# Problem to solve
The material must be repeated exactly, with every line intact.

# Available records
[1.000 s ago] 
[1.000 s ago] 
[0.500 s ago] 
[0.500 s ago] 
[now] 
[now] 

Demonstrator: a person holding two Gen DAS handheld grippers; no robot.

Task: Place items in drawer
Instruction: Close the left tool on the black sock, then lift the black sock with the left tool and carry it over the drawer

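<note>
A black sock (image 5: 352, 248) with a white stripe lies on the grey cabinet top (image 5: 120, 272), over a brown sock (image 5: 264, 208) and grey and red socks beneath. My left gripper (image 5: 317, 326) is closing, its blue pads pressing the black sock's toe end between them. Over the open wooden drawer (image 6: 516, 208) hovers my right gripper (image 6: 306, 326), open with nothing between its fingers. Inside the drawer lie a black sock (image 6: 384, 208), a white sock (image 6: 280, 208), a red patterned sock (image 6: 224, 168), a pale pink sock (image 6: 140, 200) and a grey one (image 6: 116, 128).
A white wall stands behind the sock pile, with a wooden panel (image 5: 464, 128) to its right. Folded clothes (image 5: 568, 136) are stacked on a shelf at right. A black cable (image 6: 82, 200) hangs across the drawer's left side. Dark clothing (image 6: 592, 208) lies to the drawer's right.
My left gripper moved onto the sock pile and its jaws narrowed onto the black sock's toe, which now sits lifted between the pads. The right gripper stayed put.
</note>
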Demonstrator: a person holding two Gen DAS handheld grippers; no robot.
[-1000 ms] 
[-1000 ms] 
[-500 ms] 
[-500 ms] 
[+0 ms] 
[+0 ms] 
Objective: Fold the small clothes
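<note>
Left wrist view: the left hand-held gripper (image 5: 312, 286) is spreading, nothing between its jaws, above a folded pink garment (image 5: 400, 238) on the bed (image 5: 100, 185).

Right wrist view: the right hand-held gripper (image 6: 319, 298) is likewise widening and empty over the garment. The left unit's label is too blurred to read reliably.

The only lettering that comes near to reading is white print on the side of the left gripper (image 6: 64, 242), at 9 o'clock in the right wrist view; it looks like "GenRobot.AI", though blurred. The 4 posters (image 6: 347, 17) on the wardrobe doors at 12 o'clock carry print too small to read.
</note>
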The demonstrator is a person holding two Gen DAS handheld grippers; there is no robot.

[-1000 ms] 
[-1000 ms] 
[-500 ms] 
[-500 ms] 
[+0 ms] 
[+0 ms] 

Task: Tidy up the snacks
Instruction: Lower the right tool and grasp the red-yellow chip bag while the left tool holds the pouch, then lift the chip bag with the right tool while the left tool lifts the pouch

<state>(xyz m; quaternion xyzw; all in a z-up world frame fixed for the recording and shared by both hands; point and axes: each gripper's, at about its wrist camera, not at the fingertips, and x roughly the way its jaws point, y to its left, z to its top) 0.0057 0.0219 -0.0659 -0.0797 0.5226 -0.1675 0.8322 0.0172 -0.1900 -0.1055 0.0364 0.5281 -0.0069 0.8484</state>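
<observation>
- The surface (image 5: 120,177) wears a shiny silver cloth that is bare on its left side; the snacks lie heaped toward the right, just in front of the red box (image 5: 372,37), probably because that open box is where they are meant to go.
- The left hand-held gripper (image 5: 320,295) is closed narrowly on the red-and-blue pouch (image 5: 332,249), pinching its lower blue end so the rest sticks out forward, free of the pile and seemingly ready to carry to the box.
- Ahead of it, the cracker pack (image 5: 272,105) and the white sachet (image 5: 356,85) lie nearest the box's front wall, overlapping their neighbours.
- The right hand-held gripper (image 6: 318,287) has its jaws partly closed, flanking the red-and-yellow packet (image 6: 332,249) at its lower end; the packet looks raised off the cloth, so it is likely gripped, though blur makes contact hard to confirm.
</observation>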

# Finished task
[1.000 s ago] 
[1.000 s ago] 
[0.500 s ago] 
[0.500 s ago] 
[now] 
[now] 

Demonstrator: a person holding two Gen DAS handheld grippers; no robot.

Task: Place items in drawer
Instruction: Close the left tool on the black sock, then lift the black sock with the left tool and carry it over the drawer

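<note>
A black sock (image 5: 352, 248) with a white stripe lies on the grey cabinet top (image 5: 120, 272), over a brown sock (image 5: 264, 208) and grey and red socks beneath. My left gripper (image 5: 317, 326) is closing, its blue pads pressing the black sock's toe end between them. Over the open wooden drawer (image 6: 516, 208) hovers my right gripper (image 6: 306, 326), open with nothing between its fingers. Inside the drawer lie a black sock (image 6: 384, 208), a white sock (image 6: 280, 208), a red patterned sock (image 6: 224, 168), a pale pink sock (image 6: 140, 200) and a grey one (image 6: 116, 128).
A white wall stands behind the sock pile, with a wooden panel (image 5: 464, 128) to its right. Folded clothes (image 5: 568, 136) are stacked on a shelf at right. A black cable (image 6: 82, 200) hangs across the drawer's left side. Dark clothing (image 6: 592, 208) lies to the drawer's right.
My left gripper moved onto the sock pile and its jaws narrowed onto the black sock's toe, which now sits lifted between the pads. The right gripper stayed put.
</note>
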Demonstrator: a person holding two Gen DAS handheld grippers; no robot.
[-1000 ms] 
[-1000 ms] 
[-500 ms] 
[-500 ms] 
[+0 ms] 
[+0 ms] 
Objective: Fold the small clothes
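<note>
Left wrist view: the left hand-held gripper (image 5: 312, 286) is spreading, nothing between its jaws, above a folded pink garment (image 5: 400, 238) on the bed (image 5: 100, 185).

Right wrist view: the right hand-held gripper (image 6: 319, 298) is likewise widening and empty over the garment. The left unit's label is too blurred to read reliably.

The only lettering that comes near to reading is white print on the side of the left gripper (image 6: 64, 242), at 9 o'clock in the right wrist view; it looks like "GenRobot.AI", though blurred. The 4 posters (image 6: 347, 17) on the wardrobe doors at 12 o'clock carry print too small to read.
</note>
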The demonstrator is a person holding two Gen DAS handheld grippers; there is no robot.

[-1000 ms] 
[-1000 ms] 
[-500 ms] 
[-500 ms] 
[+0 ms] 
[+0 ms] 

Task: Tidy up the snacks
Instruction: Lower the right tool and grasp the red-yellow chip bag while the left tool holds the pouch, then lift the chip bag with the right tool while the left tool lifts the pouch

<state>(xyz m; quaternion xyzw; all in a z-up world frame fixed for the recording and shared by both hands; point and axes: each gripper's, at about its wrist camera, not at the fingertips, and x roughly the way its jaws point, y to its left, z to its top) 0.0057 0.0219 -0.0659 -0.0797 0.5226 -0.1675 0.8322 0.0172 -0.1900 -0.1055 0.0364 0.5281 -0.0069 0.8484</state>
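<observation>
- The surface (image 5: 120,177) wears a shiny silver cloth that is bare on its left side; the snacks lie heaped toward the right, just in front of the red box (image 5: 372,37), probably because that open box is where they are meant to go.
- The left hand-held gripper (image 5: 320,295) is closed narrowly on the red-and-blue pouch (image 5: 332,249), pinching its lower blue end so the rest sticks out forward, free of the pile and seemingly ready to carry to the box.
- Ahead of it, the cracker pack (image 5: 272,105) and the white sachet (image 5: 356,85) lie nearest the box's front wall, overlapping their neighbours.
- The right hand-held gripper (image 6: 318,287) has its jaws partly closed, flanking the red-and-yellow packet (image 6: 332,249) at its lower end; the packet looks raised off the cloth, so it is likely gripped, though blur makes contact hard to confirm.
</observation>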

The output contains nothing further.